C allows you to convert between [floats](#the-ieee-floating-point-standard) and [longs](#how-computers-store-numbers) using [type casting](https://en.wikipedia.org/wiki/Type_conversion#C-like_languages). However, if you type cast a float to a long normally, then you would do the sensible thing and, for example, convert a float storing 3.33 into a integer storing 3.
The binary representation of float(3.33) is `0x40551eb9`
The binary representation of long(3) is `0x00000003`
Clearly these are very different and wouldn't help us when our equation from the previous step depends on `x_bits`. What we instead want is a long that's storing `0x40551eb9` (1079320249 in decimal).
In order to do that, we need to trick the computer into interpreting the floating point bits as long bits. We can do this by
1. telling the computer that this float pointer (`&y`)
2. is actually a long pointer (type casting using `(long *)`)
3. and then dereferencing that value into a long variable (`*`).

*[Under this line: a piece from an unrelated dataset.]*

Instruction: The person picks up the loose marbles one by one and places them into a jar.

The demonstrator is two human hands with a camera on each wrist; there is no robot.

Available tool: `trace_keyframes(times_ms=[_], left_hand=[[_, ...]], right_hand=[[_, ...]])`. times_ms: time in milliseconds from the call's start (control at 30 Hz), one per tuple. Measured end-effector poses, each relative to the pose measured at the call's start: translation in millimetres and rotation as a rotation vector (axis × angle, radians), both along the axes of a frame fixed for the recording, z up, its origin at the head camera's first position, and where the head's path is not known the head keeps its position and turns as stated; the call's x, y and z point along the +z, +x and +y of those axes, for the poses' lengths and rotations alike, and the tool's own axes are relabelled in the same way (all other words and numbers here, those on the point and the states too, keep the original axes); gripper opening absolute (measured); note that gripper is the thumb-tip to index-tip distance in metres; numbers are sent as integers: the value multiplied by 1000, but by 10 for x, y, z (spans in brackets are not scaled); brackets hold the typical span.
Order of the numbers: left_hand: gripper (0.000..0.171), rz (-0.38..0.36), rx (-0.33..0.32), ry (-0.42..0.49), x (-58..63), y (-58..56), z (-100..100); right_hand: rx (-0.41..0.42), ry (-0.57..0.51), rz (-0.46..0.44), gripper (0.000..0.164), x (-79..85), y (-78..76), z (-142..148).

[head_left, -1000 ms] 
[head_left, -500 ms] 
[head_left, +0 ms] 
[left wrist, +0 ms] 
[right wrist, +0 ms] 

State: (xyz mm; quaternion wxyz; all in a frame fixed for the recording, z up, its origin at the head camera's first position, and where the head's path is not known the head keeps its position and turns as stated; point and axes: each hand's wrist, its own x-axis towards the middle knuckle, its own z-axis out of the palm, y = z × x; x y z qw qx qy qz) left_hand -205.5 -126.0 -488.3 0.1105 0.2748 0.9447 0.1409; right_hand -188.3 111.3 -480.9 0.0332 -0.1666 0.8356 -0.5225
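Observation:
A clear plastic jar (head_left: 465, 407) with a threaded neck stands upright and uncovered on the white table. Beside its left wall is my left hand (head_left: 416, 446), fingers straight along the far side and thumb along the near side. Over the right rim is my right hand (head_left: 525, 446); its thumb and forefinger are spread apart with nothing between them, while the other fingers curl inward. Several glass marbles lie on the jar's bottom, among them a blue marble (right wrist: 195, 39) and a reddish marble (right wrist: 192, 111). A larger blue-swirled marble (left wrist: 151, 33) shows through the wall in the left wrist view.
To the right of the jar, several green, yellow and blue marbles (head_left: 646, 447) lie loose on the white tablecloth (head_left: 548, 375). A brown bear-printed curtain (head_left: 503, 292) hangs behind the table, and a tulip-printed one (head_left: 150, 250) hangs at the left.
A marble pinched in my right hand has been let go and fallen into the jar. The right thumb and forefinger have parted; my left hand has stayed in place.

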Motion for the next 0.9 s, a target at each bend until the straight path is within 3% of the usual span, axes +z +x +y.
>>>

![C Memory Management](./c-memory.png)
That's what this line is doing (reading right to left): `i = * (long *) &y;`
Going back from i to y is just a reverse of the previous steps: convert the long pointer (`&i`) into a float pointer (`(float *)`) and dereferencing that value into a float variable (`*`). So we get `y = * ( float * ) &i;`
# Putting it all together
Now that we know how the algorithm works and why it works, hopefully we can turn the code a bit clearer with better comments.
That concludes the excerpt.